When you say Buenos Aires, you say ambiente. Walking through the most colorful street in the city, Caminito in La Boca, the magical atmosphere of Buenos Aires comes out.
For generations, the colorful neighborhood of La Boca has been known for having a typical working class air. This was the neighborhood European immigrants settled first upon arriving in Argentina as it lies conveniently at the mouth (hence “La Boca”) of the Mantanza river. Like many other barrios, villages within the city, the people who are born here often live here for the rest of their lives; they go to school, meet their loved ones, work, raise a family and finally die here.
In 1959, all of the houses in Caminito (“little street”), a shabby street within the La Boca area, were painted from top to bottom in the colors green, blue, yellow and red – works of art in their own right – and soon the other streets of the neighborhood followed. It meant a new start for this poor neighborhood, where at night in the whorehouses of the calle Necochea the vulgar tango was danced and malaria was common.
Nowadays painters sell their work in the streets, and a vivid art scene has erupted including contemporary and folk museums, which were previously forbidden in the times of the generals.

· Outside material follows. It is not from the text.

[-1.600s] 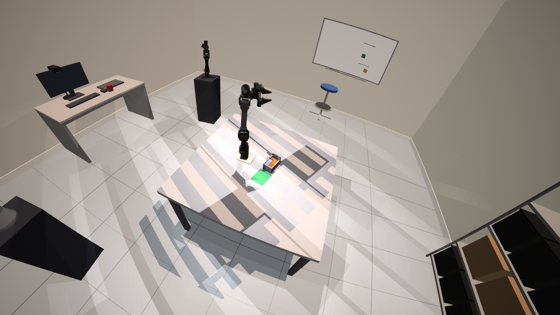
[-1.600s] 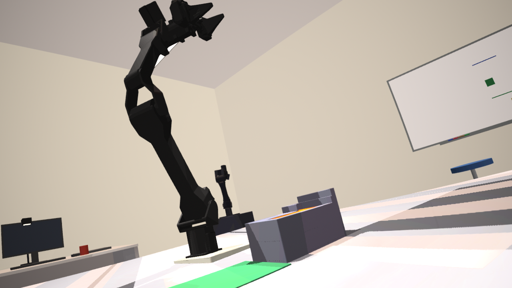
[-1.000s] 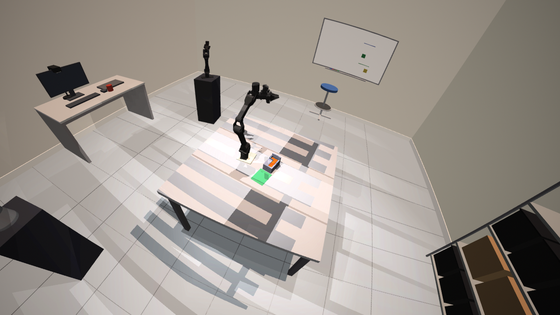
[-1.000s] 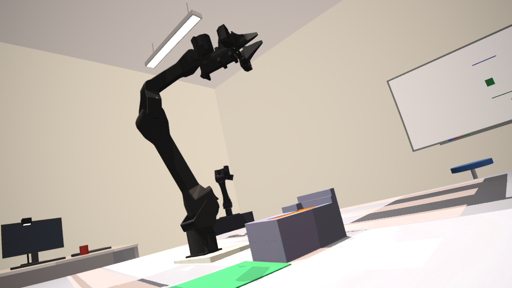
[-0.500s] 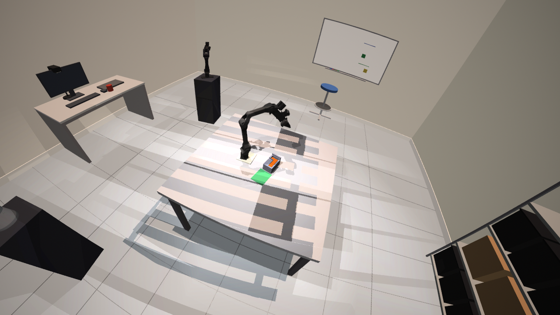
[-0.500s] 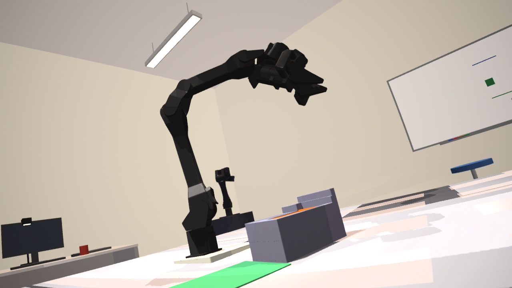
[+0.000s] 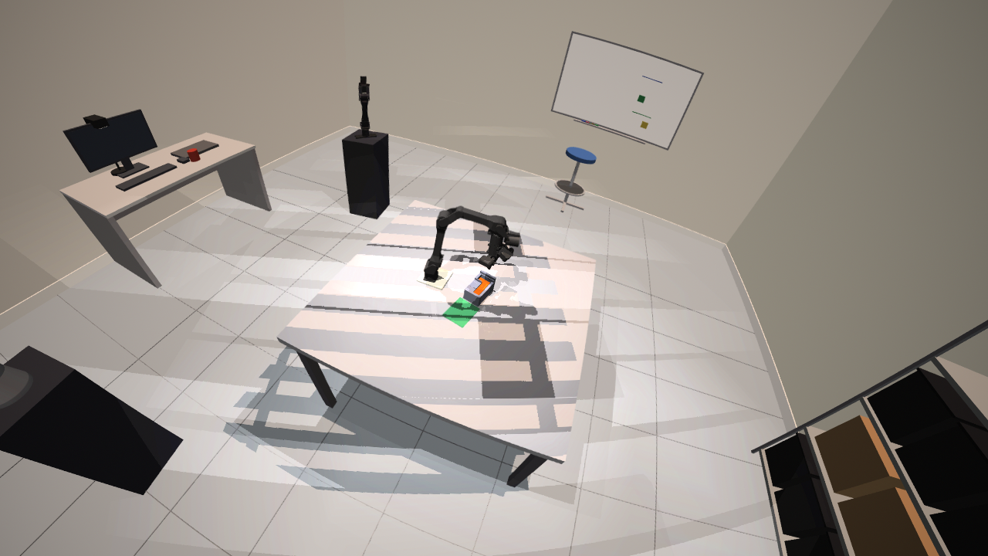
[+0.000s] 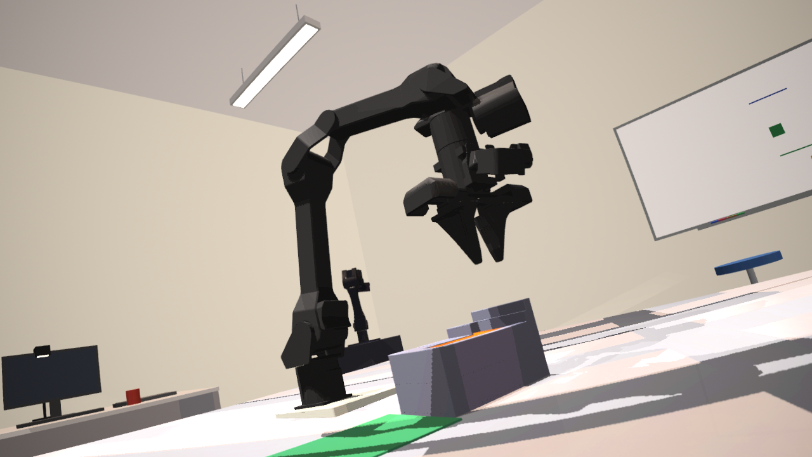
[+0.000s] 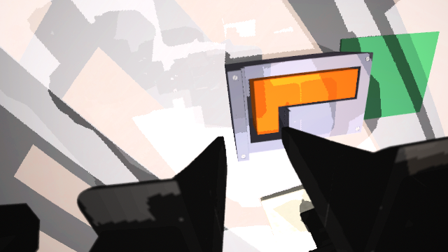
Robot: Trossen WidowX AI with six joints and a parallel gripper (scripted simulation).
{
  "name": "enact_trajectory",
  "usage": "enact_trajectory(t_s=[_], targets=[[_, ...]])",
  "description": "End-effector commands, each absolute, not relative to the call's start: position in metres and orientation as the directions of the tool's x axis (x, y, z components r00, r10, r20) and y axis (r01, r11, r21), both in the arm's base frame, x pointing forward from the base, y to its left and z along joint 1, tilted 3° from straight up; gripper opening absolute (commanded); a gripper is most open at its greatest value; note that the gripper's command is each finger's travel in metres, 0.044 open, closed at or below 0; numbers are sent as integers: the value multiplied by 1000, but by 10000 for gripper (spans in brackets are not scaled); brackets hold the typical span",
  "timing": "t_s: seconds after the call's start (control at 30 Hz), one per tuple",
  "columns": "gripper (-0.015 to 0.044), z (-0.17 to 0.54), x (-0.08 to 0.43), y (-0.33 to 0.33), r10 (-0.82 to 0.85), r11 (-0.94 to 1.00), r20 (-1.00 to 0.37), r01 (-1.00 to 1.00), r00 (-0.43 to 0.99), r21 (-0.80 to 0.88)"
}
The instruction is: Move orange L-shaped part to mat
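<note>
The orange L-shaped part (image 7: 483, 285) (image 8: 465, 337) (image 9: 315, 85) lies in its pocket in the grey tray (image 7: 475, 297) (image 8: 482, 364) (image 9: 315, 119), with no end visibly raised. In the wrist view its L-shaped end is at the left, beside the tray's raised end wall, and its long arm runs right. Dark gaps show around the L-shaped end. My gripper (image 8: 488, 261) (image 9: 253, 138) points down high above the tray. It is partly open and empty, its fingers a modest gap apart. The green mat (image 7: 461, 313) (image 8: 374, 437) (image 9: 420, 52) lies beside the tray's other end.
The arm's cream base plate (image 7: 442, 280) (image 8: 340, 406) (image 9: 283, 210) is on the table near the tray. The raised end wall (image 8: 530, 335) (image 9: 239, 115) stands higher than the rest of the tray. A desk, stool and shelves stand away from the table.
</note>
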State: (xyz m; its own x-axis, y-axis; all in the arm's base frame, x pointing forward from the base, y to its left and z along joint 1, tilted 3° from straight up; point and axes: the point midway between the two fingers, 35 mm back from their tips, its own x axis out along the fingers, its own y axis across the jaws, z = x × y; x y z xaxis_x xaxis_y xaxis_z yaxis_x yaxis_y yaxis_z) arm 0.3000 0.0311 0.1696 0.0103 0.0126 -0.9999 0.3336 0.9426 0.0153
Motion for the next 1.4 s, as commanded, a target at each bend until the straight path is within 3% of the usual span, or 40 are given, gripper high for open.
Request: enact_trajectory(t_s=[0.0, 0.37, 1.37], targets=[[180, 170, 297, 31, 35, 934, -999, 357, -7, 30], [180, 98, 296, 34, 35, 934, -999, 357, -7, 30], [180, 60, 296, 35, 35, 934, -999, 357, -7, 30]])
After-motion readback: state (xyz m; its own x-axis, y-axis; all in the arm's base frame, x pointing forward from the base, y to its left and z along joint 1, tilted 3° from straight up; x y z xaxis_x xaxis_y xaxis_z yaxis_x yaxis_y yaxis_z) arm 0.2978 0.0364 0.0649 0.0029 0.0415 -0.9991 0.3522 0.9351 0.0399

As always, tango music is closely intertwined with Buenos Aires life, and the name Caminito is derived from a 1926 tango song about a little street witnessing the lost love of one of its passersby.
During the day, tourists can outnumber locals but at night La Boca comes into its own. That it is a different place in the evening is brought home to me by my taxi driver, hired at a city center hotel, being reluctant to even drop me. But the other diners at a small restaurants sweep me up into their warm embrace, and I leave with invitations to football matches, dinners and even homes. La Boca remains a place where people look out for other people, especially if they are new arrivals.